**Exercise**
Give back exactly the first lines of the entries below, through the line with "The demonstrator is".
Top of Material provided
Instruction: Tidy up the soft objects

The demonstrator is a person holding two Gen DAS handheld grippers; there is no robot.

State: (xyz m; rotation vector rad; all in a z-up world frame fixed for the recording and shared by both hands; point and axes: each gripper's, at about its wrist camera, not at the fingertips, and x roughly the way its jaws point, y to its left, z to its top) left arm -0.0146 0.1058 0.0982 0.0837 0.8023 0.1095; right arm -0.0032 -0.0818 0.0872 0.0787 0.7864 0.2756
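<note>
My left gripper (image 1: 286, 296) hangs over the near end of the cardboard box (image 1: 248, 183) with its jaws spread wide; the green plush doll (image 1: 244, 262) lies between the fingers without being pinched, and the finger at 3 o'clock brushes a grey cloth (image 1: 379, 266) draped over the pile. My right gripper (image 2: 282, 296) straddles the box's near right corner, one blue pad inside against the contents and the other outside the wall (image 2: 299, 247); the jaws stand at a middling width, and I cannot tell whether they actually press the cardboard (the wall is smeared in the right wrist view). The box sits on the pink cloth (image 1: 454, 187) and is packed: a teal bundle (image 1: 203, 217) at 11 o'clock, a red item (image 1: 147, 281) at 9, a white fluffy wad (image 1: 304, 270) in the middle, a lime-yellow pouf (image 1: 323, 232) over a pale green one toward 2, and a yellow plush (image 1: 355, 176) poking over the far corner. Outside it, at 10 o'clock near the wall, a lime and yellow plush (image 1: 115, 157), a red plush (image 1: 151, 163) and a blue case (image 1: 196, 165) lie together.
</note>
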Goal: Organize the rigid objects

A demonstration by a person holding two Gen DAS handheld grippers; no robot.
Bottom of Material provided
**Answer for this exercise**
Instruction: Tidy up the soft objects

The demonstrator is a person holding two Gen DAS handheld grippers; there is no robot.

There is nothing more to add to this answer.